So, how's those invasive medical gun questions working out? Not so well...
 
I’m sure they get the same answer to the monotone “do you feel safe at home? Do you want to hurt yourself or someone else?”

Why not take 5 minutes and have an honest chat with a patient? “Hey joe, times are tough for a lot of people right now. How are you hanging in there? I’m asking because if you are hurting I want to try and help.”
 
An honest consideration of gun suicides has to acknowledge that there is some increased risk of suicide due to having a firearm. It's just not logical to believe otherwise. I am not going to try and quantify the additional risk, but to deny it seems silly to me. Suicide with a handgun takes only a second or two of will. Most other more or less failsafe methods that people actually use take much more deliberation.

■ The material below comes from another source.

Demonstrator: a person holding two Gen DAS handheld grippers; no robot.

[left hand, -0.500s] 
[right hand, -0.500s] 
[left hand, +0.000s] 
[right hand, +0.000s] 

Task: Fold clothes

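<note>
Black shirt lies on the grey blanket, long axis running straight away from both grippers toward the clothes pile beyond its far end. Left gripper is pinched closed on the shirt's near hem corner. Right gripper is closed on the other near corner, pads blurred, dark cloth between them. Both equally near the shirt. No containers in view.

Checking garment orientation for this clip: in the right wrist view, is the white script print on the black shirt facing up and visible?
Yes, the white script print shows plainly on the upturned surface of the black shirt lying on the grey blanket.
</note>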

I've always thought that the increased percentage of suicides among police officers is simply due to them all having firearms. Not the depressing, stressful nature of their work, etc, that others claim. They just have to have a few seconds of true will.
 
An honest consideration of gun suicides has to acknowledge that there is some increased risk of suicide due to having a firearm. It's just not logical to believe otherwise. I am not going to try and quantify the additional risk, but to deny it seems silly to me. Suicide with a handgun takes only a second or two of will. Most other more or less failsafe methods that people actually use take much more deliberation.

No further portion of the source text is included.